Paslanmış asma kilidi açmakta zorlanıyorum. Sabah güneşi sırtımda. Saçlarımı havalandırıp terli ensemi ferahlatıyorum biraz. Boncuklarla süslü ipin ucundaki küçük çanın sesiyle açılıyor dükkânın kapısı. İçerisi hatırımdaki kadar büyük değil. Soğutuculu büfe boş, fişi çekili. Beyaz duvara çakılı ikili askıda eski, kahverengi bir ceket asılı. Sesler, kokular terk etmiş dükkânı, alan, veren, işleyen eller kaybolmuş, gözden düşmüş bir yalnızlık çarpıyor insana. Güneş bile ön camını yalayıp geçerken tozlu ışığını sakınarak görmezden geliyor sanki.

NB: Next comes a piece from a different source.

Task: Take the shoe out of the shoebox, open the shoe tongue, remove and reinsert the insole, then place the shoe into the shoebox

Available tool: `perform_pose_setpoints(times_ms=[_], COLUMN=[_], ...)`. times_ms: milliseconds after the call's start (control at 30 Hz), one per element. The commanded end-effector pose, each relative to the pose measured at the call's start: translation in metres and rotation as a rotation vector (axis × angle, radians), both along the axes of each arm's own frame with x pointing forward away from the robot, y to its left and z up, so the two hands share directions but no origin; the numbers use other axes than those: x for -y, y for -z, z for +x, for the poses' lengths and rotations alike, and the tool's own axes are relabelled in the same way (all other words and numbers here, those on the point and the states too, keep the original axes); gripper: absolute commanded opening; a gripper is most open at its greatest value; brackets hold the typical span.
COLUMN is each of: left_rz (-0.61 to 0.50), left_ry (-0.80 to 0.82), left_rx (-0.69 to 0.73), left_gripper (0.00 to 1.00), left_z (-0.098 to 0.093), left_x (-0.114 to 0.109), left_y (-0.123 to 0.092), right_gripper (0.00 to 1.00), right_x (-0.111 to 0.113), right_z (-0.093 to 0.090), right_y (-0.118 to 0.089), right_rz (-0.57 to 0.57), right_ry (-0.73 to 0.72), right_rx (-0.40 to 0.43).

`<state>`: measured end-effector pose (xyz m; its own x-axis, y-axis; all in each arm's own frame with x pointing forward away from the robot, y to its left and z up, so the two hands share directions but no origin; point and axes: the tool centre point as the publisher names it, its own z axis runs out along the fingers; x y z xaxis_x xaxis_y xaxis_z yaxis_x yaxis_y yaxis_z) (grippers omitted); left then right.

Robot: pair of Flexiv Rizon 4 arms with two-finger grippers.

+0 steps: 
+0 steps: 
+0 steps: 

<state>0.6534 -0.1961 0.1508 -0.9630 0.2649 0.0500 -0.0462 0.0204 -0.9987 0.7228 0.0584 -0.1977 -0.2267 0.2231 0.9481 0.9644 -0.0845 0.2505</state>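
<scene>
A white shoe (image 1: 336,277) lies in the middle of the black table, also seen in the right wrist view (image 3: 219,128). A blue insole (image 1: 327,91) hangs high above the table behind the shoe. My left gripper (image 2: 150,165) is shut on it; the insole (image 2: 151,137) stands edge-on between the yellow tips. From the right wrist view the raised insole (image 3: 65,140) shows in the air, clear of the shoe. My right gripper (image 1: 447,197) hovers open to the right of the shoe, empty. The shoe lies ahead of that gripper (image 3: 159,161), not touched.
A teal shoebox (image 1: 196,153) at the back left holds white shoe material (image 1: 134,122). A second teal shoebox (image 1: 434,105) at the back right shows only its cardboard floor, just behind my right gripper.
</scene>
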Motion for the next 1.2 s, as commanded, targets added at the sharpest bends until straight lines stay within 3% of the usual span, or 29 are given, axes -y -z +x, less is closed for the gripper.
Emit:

Eskiden mahallelinin uğrak yeriydi dükkân. Şehrin merkezine yakın, işlek bir sokakta, üç katlı binanın girişindeydi. Yanında önce bisikletçi, sonra tuhafiyeci vardı. Şimdilerde ise emlakçı. Misafire, iftara, bayrama hazırlananlar, gözleme, börek, hamur işi yapanlar yufkacı Remzi’nin kapısını aşındırırdı. Camekânla bölünmüş mutfakta eğilip doğrulurdu annem. Üstünde aşçı yamağı kıyafeti, başında başlığı, kocasının oklavayla açtığı ince, yuvarlak yufkaları özenle paketleyip müşteriye verirdi.
Çocukluğumun un kokulu anıları, kitaplığımın altına itilmiş bir kutunun içinde, siyah beyaz fotoğraflarda saklı. Kiminde yüzüm ayakta duran annemin bacağına gömülü, kiminde oğlan kardeşimin arkasında alnımla gölgelenmiş. Benden iki yaş küçük kardeşimin doğumundan birkaç ay sonra hastalanıp ölen biyolojik babamın vesikalık resmi bana hep yabancı. Annemin minnettar bakışları altında baba bildiğimiz Yufkacı Remzi’yle birlikte hiç resim çektirmemişiz.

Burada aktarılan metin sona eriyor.